Only one stretch of the data is wanted: the line containing "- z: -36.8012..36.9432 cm", the line containing "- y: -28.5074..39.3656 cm", and every line between them, copied exactly.

Available data |

┌──

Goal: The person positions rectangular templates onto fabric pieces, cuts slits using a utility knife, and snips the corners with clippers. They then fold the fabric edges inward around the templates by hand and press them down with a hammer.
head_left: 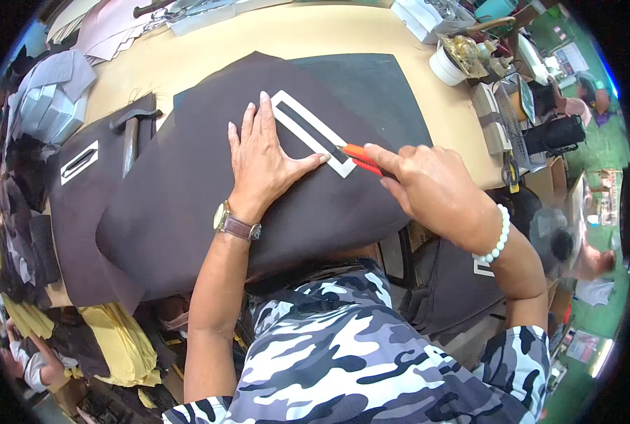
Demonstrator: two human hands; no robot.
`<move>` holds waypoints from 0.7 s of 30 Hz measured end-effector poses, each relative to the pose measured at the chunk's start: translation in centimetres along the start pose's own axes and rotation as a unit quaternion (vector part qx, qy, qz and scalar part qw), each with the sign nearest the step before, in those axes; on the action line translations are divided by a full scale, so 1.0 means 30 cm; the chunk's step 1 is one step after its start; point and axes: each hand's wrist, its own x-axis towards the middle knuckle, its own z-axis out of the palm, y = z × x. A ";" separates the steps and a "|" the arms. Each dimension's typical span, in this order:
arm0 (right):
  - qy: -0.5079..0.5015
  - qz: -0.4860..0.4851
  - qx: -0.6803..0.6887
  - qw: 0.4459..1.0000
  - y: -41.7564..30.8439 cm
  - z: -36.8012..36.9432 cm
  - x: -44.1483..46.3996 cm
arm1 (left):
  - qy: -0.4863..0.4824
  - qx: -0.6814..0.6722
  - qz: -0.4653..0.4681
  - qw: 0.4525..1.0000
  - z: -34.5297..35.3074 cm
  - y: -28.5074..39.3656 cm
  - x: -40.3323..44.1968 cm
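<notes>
A large dark brown sheet (180, 169) lies over the table and a dark green mat (371, 85). On it rests a white rectangular frame (308, 127) with a long slot, set diagonally. My left hand (264, 155) is spread flat on the sheet, its thumb tip at the frame's lower edge. My right hand (428, 187) grips an orange-red cutter (363, 157), whose tip is at the lower right part of the frame's slot.
A hammer (131, 138) and a smaller white frame (79, 162) lie on brown material at the left. A white pot (448, 67) and a wire rack (520, 134) stand at the right. People are in the background at both sides.
</notes>
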 end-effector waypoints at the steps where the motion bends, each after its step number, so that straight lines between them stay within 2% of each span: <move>1: 0.004 0.000 -0.005 1.000 0.003 0.011 -0.015 | -0.003 0.000 -0.001 1.000 0.002 0.001 -0.001; 8: 0.035 -0.006 -0.017 0.999 -0.014 0.044 -0.058 | -0.033 0.012 -0.011 0.999 -0.022 0.011 0.001; 9: 0.016 0.019 -0.008 1.000 -0.020 0.041 -0.061 | -0.035 0.013 -0.010 0.999 -0.026 0.012 0.002; 12: 0.048 0.022 0.071 0.996 0.022 0.067 -0.083 | -0.041 0.011 -0.009 0.999 -0.022 0.013 0.002; 13: 0.083 0.004 0.132 0.988 0.075 0.100 -0.080 | -0.041 0.008 -0.010 0.999 -0.021 0.012 0.002; 16: 0.040 0.072 0.379 0.922 0.174 0.063 -0.088 | -0.037 -0.027 -0.014 0.999 -0.031 0.001 0.010; 17: 0.022 0.182 0.437 0.881 0.186 0.038 -0.091 | -0.030 -0.057 -0.019 0.998 -0.039 -0.001 0.014; 21: 0.211 0.218 0.365 0.880 0.323 0.200 0.045 | -0.018 -0.157 -0.075 0.985 -0.107 -0.009 0.041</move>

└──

Task result |
  - z: -36.8012..36.9432 cm
  - x: -44.1483..46.3996 cm
arm1 (left):
  - qy: -0.4863..0.4824
  - qx: -0.6814..0.6722
  - qz: -0.4653..0.4681
  - qw: 0.4525..1.0000
  - z: -34.5297..35.3074 cm
  - y: -28.5074..39.3656 cm

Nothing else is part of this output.